WORK REQUEST
Work out how many lines of the data below hold the string "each". Answer with that number alone.

--------------------------------------------------

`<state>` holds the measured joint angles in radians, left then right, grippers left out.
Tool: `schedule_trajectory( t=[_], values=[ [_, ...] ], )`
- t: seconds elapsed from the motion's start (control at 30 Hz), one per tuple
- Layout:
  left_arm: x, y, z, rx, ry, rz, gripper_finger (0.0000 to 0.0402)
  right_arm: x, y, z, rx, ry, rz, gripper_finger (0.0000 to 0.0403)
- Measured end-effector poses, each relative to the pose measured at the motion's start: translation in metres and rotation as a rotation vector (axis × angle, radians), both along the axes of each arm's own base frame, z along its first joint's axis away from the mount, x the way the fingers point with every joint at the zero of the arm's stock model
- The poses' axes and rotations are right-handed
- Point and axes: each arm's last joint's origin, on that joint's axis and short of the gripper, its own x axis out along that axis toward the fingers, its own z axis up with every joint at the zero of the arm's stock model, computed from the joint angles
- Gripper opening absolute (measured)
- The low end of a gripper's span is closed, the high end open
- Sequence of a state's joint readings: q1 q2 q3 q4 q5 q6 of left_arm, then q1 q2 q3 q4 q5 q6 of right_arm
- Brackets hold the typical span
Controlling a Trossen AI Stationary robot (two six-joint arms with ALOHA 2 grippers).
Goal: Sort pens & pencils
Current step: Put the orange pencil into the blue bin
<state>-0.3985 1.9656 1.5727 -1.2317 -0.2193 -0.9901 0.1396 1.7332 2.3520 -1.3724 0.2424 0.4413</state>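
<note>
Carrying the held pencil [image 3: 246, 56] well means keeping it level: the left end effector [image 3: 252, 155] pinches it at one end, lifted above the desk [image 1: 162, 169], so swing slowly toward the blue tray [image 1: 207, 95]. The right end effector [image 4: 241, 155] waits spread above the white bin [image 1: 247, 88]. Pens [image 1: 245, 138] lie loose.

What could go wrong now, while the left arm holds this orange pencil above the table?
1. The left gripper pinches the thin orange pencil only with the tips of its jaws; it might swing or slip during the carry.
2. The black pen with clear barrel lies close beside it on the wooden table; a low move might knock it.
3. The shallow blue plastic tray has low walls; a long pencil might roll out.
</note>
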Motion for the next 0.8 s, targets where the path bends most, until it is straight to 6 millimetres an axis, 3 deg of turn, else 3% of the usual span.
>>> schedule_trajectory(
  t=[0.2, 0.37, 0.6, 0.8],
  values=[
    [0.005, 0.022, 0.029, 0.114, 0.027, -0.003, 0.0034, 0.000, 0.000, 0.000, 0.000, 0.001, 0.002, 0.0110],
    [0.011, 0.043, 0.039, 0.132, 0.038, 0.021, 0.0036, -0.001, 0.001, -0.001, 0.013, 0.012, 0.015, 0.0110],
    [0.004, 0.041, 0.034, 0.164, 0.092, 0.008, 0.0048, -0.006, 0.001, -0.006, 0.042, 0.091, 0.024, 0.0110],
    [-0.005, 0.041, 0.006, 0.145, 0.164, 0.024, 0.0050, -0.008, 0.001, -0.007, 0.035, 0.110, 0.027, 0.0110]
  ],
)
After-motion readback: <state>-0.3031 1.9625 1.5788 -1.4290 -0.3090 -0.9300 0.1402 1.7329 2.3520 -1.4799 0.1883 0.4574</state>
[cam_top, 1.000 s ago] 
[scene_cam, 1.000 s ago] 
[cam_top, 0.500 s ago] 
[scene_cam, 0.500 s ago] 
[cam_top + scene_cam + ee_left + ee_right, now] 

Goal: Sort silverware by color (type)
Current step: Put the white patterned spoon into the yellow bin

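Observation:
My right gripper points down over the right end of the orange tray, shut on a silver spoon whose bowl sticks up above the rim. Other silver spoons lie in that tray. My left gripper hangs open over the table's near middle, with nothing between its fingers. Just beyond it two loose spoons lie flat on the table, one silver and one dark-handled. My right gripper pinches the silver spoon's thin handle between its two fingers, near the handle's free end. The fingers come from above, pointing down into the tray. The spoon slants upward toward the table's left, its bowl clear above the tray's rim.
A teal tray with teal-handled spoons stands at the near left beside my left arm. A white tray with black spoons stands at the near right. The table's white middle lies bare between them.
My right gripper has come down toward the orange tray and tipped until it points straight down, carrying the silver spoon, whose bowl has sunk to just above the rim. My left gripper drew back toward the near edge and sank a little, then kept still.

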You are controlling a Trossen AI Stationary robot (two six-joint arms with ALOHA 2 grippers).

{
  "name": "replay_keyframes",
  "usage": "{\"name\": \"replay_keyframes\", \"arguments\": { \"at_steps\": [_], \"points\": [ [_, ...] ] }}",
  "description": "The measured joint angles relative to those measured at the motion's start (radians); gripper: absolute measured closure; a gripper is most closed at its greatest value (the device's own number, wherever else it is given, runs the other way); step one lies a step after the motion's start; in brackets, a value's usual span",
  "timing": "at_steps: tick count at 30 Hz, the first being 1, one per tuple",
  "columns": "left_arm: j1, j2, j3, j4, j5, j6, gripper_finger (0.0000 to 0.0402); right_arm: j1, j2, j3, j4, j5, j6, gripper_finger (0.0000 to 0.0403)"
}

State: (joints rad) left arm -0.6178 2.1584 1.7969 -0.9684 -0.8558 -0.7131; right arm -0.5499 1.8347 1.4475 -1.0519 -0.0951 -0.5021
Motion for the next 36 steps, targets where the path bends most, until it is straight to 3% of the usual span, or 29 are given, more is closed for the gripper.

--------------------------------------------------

REPLY TO THE EXERCISE
2